Armin Ronacher's Thoughts and Writings

Pros and Cons about Python 3

written on Thursday, January 7, 2010

I was briefly expressing my disagreement with the Python 3 development decisions, so I want to elaborate on that a bit. While I was previously addressing some of the problems I have with Python 3, I took the time to create a list of things that were solved in a way other than I expected or hoped.

Let's start with the biggest grief of mine...

Unicode Support

If you look at any of the pocoo libraries, they all use unicode. In fact, Jinja2 and Werkzeug even enforce unicode so you can't even use them with byte strings internally unless you do the encode dance. Why that? Because I believe in unicode and that is not too surprising because German, the official language of Austria uses some non ASCII letters and yet tons of systems deployed force me to substitute Umlauts with latin letters just because someone had a limited horizon.

But the unicode world is complex and Python does not care about unicode too much. And that neither in Python 2 nor Python 3. So what does not work about unicode in Python? So in German for example, there are words like "Fuß" (which means foot).
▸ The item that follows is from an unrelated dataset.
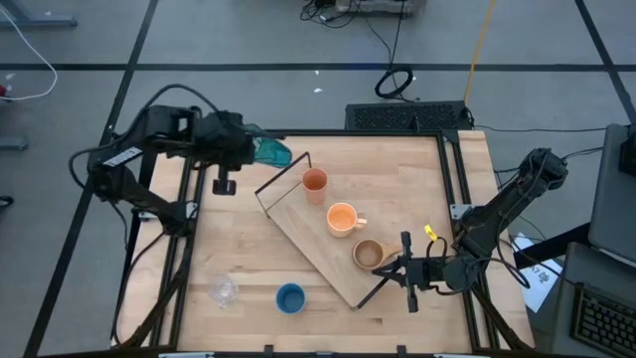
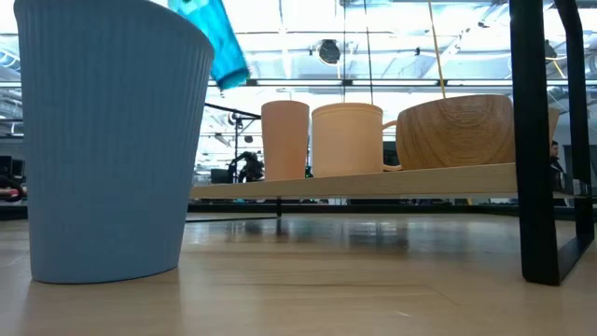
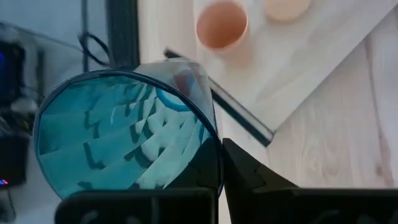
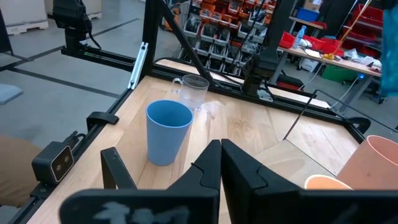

The last letter there is a so-called "Scharfes Es" or "Eszett". The former means "sharp-s" and is usually represented as a "ſs" ligature, the other one is a "ſz" ligature and used in blackletter fonts (The letter "ſ" is no longer in use but worked similar to a latin "s"). Another common way was using an "ſs" litature. Because this letter will never occur at the beginning of words there was never an uppercase character for it (there was one introduced lately, but nobody uses it). However, it is pretty common to use title case or uppercase for emphasis, so there is a need for that letter to exist in uppercase. The common replacement you see is a doubled "s" or "sz". So "Fuß" becomes "FUSS", "Maße" became "MASZE" etc. There are some variations, but basically it means that one letter becomes two.

However, that does not work in Python. The Python unicode implementation cannot do two things: neither can it replace one letter with two when changing the case, nor does it allow a locale information for character mappings. The latter is necessary for languages like Turkish where an uppercase "I" is lowercased to "ı" and not "i". (And I will not complain about the shared state of the locale library which of course stayed in Python 3).

Another problem is that Python uses UCS2 or UCS4 internally and that shines through. So if you have an UCS2 build, len() called on strings does not give you the number of characters in the string, but the number of UCS2 interpreted characters which might not be the same. In fact, every letter outside the basic plane will be wrongly counted. Because UTF-16 (UCS2 with support for surrogate pairs that allow you to use characters outside the basic plane) is a variable length encoding it has the same problems as utf-8 as an internal encoding: namely, making slicing a non trivial operation. Another problem arises: binary extensions have to be compiled for UCS2 and UCS4 pythons separately. And last time I checked, setuptools did not allow you to publish both builds on pypi and pull the correct one. In fact, by default there is no such information in the filename which would make it possible to provide both extensions.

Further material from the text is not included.